## ABOUT THIS EXERCISE
Reproduce exactly the lines of the material beneath, from the line that contains "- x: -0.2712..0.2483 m" to the line that contains "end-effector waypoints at", both included, and no other lines.

## DATA SUPPLIED
== == ==
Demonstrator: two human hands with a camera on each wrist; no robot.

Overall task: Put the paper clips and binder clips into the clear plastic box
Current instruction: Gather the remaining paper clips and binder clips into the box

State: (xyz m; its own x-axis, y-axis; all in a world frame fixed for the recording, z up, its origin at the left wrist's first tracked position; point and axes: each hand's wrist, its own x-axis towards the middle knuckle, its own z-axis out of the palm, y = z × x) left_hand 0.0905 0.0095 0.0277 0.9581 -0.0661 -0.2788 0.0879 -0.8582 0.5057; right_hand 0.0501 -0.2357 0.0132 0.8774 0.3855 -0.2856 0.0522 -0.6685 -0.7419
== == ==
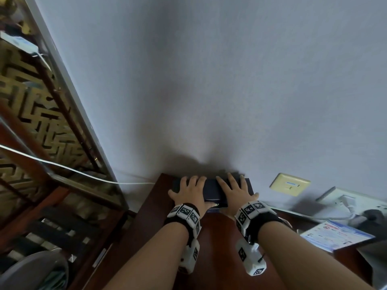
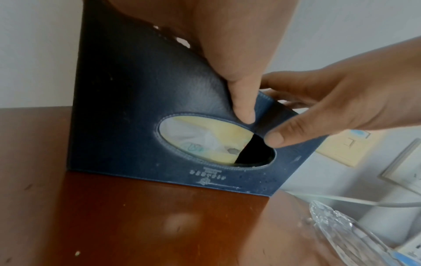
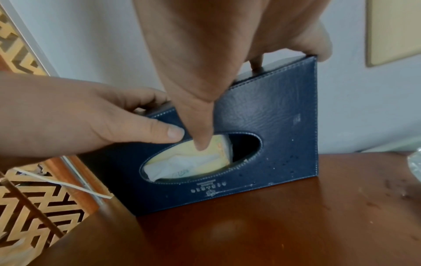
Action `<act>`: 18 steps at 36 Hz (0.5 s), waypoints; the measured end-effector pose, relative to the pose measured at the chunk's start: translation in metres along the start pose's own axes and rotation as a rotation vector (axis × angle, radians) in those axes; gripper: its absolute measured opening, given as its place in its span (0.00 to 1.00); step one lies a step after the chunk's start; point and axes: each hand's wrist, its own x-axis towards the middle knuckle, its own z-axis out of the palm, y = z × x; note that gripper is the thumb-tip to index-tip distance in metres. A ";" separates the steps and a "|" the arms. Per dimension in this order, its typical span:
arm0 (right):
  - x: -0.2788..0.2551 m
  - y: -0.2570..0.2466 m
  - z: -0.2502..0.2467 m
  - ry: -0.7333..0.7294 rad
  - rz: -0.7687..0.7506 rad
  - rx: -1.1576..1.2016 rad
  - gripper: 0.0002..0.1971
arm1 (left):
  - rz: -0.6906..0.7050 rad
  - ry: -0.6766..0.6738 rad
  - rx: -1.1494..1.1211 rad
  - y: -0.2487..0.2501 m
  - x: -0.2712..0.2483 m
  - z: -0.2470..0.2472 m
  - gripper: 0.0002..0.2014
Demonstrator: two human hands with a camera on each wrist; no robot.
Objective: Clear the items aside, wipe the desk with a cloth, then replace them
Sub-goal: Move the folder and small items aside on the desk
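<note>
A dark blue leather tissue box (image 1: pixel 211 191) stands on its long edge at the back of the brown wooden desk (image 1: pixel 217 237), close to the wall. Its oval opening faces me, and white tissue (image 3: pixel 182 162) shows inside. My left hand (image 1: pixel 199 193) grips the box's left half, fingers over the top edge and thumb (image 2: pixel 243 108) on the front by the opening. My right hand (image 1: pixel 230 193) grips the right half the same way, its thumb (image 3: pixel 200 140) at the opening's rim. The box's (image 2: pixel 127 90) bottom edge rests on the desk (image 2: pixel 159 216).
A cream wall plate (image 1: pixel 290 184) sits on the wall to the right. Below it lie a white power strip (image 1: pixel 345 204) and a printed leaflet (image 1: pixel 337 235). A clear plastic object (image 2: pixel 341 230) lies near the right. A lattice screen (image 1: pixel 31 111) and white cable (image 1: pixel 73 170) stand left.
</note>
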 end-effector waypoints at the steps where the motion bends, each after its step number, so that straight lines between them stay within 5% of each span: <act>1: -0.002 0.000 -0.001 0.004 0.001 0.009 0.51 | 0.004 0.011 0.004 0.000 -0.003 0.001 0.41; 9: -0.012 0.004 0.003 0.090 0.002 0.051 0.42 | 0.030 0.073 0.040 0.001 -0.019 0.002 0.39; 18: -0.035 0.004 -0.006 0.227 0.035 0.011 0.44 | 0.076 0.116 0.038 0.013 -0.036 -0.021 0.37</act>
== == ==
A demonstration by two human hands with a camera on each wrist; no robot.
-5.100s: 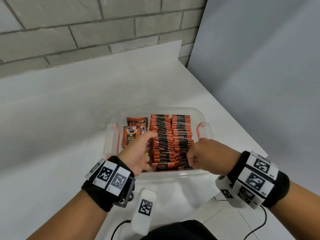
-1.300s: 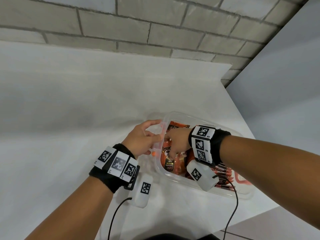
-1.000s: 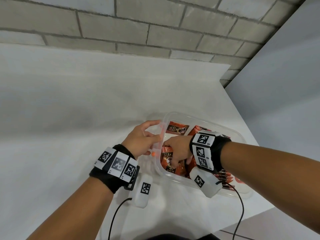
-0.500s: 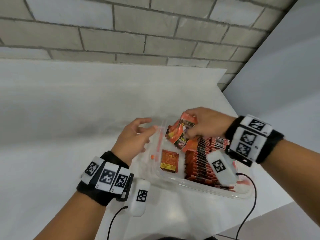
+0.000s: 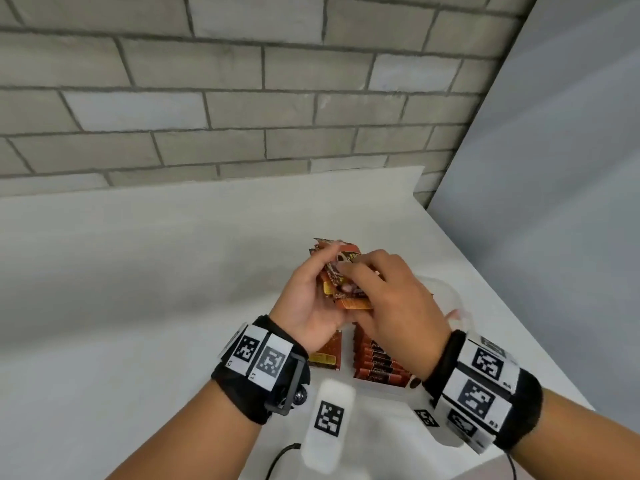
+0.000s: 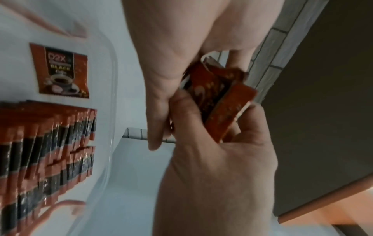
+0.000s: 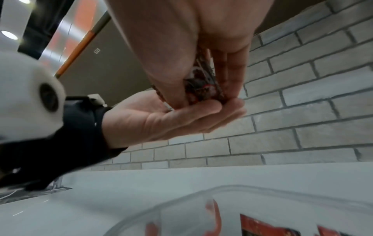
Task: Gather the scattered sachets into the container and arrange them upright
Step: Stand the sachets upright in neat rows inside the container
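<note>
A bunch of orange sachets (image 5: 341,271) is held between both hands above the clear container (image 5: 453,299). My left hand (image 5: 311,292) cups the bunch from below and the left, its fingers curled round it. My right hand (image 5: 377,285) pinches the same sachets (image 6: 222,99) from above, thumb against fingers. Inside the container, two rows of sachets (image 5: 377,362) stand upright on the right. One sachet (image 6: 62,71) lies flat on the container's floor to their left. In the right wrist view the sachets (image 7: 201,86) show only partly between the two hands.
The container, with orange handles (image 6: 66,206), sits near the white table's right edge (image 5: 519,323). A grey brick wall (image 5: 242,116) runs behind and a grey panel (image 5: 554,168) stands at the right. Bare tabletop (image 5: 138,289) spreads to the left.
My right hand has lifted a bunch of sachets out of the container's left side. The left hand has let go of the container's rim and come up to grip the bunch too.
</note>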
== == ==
## SOLUTION TO THE EXERCISE
  - x: -0.2712..0.2483 m
  - z: -0.2470..0.2472 m
  - gripper: 0.0002..0.2014
Demonstrator: two human hands with a camera on each wrist; no robot.
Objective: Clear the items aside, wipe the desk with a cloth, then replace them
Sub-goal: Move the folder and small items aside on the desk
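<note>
A dark blue leather tissue box (image 1: pixel 211 191) stands on its long edge at the back of the brown wooden desk (image 1: pixel 217 237), close to the wall. Its oval opening faces me, and white tissue (image 3: pixel 182 162) shows inside. My left hand (image 1: pixel 199 193) grips the box's left half, fingers over the top edge and thumb (image 2: pixel 243 108) on the front by the opening. My right hand (image 1: pixel 230 193) grips the right half the same way, its thumb (image 3: pixel 200 140) at the opening's rim. The box's (image 2: pixel 127 90) bottom edge rests on the desk (image 2: pixel 159 216).
A cream wall plate (image 1: pixel 290 184) sits on the wall to the right. Below it lie a white power strip (image 1: pixel 345 204) and a printed leaflet (image 1: pixel 337 235). A clear plastic object (image 2: pixel 341 230) lies near the right. A lattice screen (image 1: pixel 31 111) and white cable (image 1: pixel 73 170) stand left.
</note>
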 end-effector waypoints at the steps where the motion bends, each after its step number, so that straight lines between them stay within 5% of each span: <act>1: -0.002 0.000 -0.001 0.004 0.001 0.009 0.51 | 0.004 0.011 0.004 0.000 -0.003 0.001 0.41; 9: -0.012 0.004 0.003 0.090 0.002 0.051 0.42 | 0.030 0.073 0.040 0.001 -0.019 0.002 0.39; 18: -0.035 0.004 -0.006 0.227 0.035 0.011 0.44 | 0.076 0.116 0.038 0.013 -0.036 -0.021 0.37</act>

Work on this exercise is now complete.